For this exercise, please reproduce the records below word for word, from the first line through the line with "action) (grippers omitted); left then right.".

Records from a collection:
────────────────
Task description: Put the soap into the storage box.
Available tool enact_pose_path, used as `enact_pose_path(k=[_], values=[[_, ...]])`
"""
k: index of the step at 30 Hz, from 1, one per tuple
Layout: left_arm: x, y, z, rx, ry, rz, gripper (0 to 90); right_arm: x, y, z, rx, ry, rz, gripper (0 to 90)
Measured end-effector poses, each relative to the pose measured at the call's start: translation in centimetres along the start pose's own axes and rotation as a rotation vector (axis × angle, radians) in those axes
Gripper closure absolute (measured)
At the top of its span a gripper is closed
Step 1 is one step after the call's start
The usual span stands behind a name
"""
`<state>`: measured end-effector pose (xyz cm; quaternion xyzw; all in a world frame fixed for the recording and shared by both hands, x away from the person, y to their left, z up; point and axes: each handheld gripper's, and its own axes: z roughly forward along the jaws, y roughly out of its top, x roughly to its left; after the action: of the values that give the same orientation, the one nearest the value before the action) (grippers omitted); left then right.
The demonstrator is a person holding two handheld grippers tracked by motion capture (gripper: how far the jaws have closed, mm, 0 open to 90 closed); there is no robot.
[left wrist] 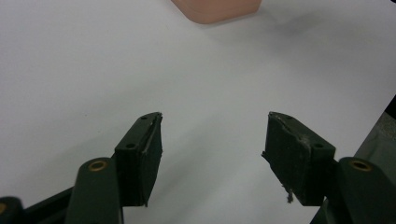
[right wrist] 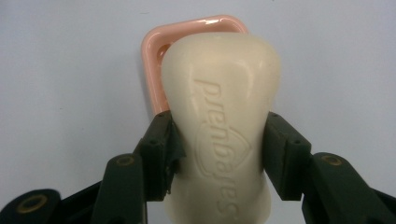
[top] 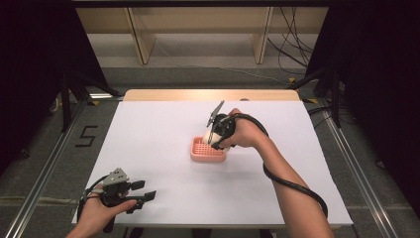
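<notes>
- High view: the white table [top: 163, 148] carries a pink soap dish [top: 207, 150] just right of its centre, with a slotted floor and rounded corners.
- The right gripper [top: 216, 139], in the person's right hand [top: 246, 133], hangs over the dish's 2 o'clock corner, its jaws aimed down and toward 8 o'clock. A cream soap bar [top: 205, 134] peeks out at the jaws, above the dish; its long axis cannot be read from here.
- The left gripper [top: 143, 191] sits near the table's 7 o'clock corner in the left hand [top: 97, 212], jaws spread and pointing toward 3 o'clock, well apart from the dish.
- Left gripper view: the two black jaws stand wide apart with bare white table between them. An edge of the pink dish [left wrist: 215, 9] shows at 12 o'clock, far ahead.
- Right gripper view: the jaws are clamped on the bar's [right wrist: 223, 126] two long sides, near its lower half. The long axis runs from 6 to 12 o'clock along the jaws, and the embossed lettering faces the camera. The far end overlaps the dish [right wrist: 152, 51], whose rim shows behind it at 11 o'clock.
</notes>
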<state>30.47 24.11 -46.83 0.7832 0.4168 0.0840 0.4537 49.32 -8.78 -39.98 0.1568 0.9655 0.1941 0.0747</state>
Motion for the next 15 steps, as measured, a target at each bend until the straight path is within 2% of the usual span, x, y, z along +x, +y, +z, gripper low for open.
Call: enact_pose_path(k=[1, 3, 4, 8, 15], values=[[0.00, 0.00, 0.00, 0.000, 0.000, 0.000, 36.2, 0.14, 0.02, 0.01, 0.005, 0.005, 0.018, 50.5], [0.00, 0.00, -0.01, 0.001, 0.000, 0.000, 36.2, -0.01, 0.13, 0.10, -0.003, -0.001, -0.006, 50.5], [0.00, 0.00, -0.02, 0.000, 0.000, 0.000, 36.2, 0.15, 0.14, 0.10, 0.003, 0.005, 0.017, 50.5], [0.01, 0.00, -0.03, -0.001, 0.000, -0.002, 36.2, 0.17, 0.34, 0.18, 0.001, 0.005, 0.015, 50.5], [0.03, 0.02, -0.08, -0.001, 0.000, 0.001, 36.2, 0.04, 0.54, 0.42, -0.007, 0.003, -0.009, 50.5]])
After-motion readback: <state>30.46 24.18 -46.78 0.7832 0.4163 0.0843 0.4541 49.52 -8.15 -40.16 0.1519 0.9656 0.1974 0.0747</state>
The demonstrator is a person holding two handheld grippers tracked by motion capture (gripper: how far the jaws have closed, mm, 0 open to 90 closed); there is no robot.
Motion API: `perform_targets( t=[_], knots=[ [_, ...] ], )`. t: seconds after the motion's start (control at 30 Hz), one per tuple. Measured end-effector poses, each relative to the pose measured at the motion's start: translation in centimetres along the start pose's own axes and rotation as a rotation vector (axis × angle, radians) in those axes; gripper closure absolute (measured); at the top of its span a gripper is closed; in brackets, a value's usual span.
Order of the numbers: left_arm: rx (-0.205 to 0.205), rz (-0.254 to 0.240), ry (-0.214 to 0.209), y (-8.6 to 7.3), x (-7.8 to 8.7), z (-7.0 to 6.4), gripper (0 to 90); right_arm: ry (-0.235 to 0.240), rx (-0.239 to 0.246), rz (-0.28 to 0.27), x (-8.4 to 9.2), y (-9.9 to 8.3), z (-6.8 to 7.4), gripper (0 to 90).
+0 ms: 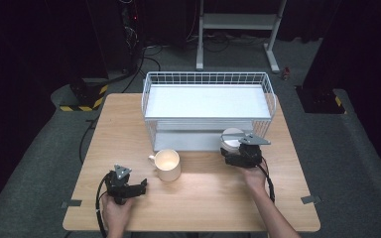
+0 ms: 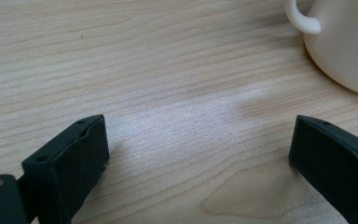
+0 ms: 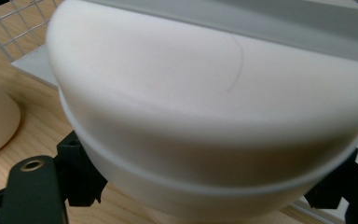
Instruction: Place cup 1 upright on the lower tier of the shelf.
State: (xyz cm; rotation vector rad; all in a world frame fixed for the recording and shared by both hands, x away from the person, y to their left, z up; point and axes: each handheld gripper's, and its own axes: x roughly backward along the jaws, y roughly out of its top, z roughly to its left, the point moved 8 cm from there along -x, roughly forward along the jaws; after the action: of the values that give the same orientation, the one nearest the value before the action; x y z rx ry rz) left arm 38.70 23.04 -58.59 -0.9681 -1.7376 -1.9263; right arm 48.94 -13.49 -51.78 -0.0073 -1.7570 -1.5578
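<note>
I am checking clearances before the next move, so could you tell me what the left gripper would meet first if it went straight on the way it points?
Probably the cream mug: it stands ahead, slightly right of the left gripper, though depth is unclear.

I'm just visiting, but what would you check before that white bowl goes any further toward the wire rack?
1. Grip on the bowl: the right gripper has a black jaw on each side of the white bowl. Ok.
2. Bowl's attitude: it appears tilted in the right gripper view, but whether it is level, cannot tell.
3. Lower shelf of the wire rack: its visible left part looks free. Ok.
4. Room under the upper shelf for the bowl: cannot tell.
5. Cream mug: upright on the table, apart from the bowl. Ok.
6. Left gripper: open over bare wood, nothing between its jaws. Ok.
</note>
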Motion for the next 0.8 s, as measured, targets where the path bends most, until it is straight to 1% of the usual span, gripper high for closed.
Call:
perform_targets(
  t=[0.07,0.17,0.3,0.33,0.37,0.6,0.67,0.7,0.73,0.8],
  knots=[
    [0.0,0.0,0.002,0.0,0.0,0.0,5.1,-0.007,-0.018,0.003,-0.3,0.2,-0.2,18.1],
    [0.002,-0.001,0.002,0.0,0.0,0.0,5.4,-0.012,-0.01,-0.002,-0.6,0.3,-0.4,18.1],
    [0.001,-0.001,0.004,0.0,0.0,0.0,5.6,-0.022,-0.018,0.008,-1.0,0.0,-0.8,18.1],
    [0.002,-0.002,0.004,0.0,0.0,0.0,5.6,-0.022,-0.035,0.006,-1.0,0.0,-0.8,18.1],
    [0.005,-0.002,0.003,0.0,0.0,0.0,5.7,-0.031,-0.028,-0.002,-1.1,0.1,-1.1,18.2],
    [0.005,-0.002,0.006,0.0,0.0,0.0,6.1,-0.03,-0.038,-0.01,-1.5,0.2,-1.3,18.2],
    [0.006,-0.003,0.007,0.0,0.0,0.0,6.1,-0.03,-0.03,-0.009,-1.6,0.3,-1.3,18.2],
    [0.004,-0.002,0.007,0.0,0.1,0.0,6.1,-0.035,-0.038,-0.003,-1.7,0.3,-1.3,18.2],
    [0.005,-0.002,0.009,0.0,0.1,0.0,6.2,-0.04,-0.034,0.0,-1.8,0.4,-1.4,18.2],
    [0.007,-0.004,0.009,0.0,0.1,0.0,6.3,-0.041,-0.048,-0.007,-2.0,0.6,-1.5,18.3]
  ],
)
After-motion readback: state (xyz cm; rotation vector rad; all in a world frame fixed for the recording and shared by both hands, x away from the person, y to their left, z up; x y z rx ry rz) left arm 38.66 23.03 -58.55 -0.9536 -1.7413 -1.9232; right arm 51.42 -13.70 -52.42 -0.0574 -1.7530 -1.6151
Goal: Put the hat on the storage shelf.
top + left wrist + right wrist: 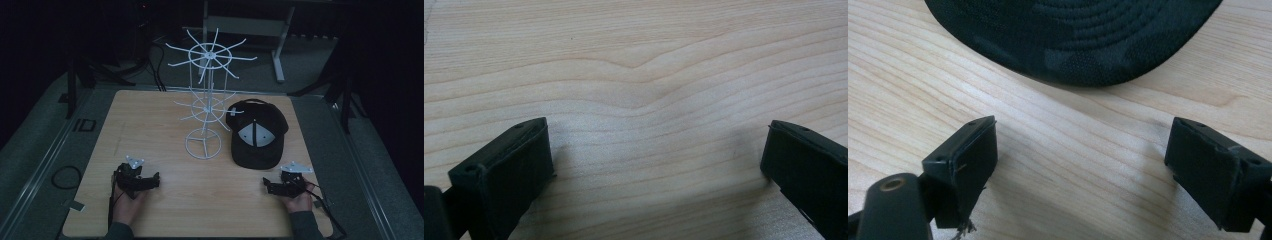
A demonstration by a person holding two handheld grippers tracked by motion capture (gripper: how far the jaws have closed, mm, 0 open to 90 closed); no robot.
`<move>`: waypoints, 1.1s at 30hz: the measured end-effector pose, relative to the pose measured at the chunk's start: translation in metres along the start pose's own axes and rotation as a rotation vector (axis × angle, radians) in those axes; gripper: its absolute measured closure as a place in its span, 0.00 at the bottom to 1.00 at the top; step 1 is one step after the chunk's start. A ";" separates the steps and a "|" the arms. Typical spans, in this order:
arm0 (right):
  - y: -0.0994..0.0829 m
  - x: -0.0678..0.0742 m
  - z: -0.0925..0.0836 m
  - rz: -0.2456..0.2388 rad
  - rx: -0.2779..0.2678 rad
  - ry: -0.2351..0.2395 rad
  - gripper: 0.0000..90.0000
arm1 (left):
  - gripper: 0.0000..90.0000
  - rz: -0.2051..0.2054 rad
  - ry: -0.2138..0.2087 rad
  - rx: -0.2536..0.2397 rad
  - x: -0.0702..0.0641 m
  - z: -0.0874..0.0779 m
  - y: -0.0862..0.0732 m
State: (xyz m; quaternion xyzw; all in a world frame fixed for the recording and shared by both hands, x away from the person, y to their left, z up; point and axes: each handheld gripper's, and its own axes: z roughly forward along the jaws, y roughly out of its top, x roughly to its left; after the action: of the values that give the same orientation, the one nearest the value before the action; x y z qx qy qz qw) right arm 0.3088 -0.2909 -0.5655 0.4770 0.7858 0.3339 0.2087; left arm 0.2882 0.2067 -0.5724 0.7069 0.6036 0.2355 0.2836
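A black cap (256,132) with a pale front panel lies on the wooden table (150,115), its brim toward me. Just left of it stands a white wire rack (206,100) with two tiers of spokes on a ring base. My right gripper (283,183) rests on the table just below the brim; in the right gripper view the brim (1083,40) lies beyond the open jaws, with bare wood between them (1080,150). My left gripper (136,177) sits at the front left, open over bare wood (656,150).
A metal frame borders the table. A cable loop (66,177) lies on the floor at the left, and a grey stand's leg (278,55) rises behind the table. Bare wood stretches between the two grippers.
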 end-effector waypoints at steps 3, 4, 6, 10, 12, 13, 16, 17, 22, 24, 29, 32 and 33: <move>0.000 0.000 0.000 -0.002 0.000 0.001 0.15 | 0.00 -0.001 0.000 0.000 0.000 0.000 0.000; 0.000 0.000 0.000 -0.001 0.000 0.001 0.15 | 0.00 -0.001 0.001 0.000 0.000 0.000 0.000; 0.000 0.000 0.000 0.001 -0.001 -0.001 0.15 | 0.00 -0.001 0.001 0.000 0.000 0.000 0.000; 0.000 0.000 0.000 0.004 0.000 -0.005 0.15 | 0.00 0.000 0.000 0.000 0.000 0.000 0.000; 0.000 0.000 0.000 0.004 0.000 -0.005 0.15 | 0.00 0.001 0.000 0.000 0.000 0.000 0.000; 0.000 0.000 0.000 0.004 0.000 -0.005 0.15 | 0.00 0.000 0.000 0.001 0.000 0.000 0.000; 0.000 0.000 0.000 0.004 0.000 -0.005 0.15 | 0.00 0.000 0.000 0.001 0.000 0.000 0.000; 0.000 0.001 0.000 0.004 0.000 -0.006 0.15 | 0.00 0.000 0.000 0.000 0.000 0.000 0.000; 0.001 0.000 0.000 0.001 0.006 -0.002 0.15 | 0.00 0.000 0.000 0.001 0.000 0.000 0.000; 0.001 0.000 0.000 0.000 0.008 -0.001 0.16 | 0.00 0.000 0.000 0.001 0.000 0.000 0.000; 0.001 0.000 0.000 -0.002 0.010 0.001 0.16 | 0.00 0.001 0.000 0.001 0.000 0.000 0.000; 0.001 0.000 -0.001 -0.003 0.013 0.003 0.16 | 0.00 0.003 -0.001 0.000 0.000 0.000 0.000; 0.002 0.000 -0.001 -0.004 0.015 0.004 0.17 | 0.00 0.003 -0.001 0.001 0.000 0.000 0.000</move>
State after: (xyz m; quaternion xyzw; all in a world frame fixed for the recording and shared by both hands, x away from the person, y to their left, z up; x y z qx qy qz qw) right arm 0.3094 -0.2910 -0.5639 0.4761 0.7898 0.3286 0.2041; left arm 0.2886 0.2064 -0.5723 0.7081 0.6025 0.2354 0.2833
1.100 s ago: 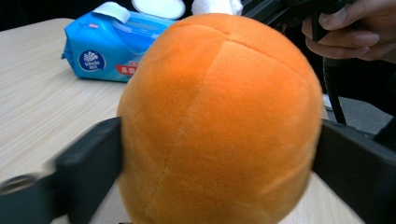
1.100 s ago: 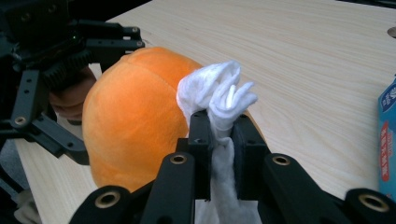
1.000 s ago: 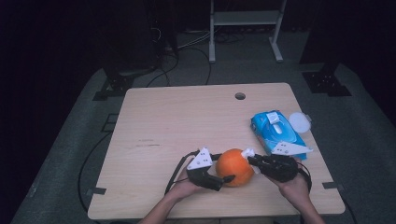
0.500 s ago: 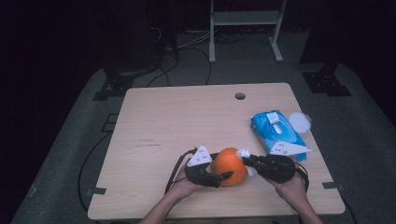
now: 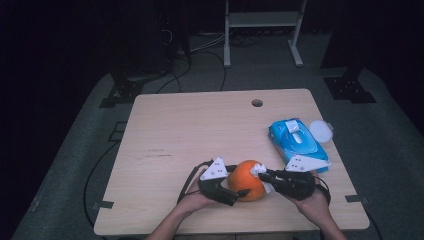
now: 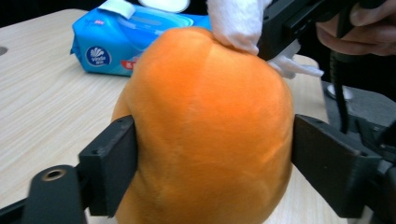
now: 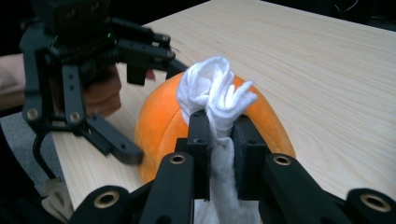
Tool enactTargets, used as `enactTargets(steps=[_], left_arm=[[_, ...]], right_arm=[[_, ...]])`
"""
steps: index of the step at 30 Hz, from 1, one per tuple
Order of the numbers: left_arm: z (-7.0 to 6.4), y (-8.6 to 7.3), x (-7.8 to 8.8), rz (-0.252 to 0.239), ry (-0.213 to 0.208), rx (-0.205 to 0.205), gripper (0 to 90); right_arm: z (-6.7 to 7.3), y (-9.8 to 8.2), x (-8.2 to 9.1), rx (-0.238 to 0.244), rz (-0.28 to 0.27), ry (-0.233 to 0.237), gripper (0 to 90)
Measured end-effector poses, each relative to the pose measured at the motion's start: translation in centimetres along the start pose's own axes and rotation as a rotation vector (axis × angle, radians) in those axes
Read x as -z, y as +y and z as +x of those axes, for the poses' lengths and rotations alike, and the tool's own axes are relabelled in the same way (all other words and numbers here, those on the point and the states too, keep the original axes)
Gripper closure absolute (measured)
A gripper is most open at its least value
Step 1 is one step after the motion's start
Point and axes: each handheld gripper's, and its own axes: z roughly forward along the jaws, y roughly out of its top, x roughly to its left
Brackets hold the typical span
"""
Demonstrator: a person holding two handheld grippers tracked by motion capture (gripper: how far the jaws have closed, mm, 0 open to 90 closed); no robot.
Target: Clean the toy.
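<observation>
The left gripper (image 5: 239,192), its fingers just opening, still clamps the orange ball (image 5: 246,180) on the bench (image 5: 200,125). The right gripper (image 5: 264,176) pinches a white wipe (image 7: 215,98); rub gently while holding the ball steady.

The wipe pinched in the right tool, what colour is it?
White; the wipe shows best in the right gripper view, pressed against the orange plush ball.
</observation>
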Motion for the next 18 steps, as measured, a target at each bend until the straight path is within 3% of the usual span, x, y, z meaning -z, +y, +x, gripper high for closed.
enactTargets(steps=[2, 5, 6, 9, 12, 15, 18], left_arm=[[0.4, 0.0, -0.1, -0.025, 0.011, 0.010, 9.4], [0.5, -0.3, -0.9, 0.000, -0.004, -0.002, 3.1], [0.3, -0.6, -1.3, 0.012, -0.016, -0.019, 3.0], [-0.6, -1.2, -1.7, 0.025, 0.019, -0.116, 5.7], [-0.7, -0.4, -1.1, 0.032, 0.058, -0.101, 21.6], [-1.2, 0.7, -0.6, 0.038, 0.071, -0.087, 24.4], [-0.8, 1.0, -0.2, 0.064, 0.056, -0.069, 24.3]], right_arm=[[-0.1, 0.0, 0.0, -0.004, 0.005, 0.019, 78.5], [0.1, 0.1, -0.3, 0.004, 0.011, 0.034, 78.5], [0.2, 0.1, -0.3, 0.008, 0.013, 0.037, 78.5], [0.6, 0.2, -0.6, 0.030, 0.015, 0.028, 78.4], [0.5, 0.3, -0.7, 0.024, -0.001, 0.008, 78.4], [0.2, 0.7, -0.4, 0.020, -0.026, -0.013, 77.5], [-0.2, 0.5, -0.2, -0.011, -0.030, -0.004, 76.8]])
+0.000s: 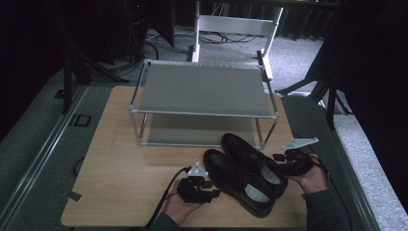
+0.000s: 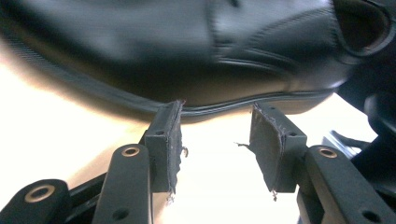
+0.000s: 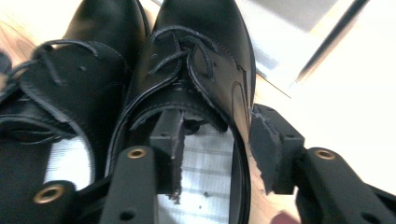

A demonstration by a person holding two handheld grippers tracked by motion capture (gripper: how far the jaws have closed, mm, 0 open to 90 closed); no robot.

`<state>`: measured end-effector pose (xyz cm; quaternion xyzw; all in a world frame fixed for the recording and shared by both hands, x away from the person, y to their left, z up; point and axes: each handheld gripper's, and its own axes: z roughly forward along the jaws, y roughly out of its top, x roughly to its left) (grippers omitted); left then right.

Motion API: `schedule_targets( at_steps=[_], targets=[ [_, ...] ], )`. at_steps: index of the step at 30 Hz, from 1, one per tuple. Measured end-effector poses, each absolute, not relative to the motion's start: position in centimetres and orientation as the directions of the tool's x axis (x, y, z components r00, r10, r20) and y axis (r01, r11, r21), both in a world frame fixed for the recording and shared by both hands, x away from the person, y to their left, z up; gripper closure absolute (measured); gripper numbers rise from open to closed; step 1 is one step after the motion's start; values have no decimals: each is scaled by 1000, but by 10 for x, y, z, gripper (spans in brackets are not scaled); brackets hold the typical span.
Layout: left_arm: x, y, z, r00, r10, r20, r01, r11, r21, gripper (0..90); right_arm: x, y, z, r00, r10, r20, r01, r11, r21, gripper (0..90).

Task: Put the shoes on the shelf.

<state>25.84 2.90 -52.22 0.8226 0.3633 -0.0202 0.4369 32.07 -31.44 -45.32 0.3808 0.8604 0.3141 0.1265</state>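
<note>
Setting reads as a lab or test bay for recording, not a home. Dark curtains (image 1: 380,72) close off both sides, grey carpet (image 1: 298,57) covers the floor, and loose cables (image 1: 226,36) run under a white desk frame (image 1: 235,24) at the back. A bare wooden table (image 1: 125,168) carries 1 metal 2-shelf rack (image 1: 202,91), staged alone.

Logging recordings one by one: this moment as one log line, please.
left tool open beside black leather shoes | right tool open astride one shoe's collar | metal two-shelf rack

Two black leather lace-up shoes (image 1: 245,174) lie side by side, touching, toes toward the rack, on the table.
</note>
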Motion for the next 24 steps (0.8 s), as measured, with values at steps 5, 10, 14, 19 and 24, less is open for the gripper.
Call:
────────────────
Expected output:
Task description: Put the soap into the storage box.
Available tool enact_pose_path, used as `enact_pose_path(k=[_], values=[[_, ...]])`
"""
k: index of the step at 30 Hz, from 1, one per tuple
Layout: left_arm: x, y, z, rx, ry, rz, gripper (0 to 90); right_arm: x, y, z, rx, ry, rz, gripper (0 to 90)
Measured end-effector poses, each relative to the pose measured at the call's start: translation in centimetres along the start pose's own axes and rotation as a rotation vector (axis × angle, radians) in those axes
Gripper closure absolute (measured)
At the top of its span a gripper is closed
Step 1 is one step after the call's start
The usual span stands behind a name
"""
`<state>`: measured end-effector pose (xyz cm; quaternion xyzw; all in a world frame fixed for the recording and shared by both hands, x away from the person, y to their left, z up; point and axes: each handheld gripper's, and its own axes: z roughly forward along the jaws, y roughly out of its top, x roughly to its left; after the action: of the values that give the same orientation, the one nearest the value before the action) (grippers omitted); left then right.

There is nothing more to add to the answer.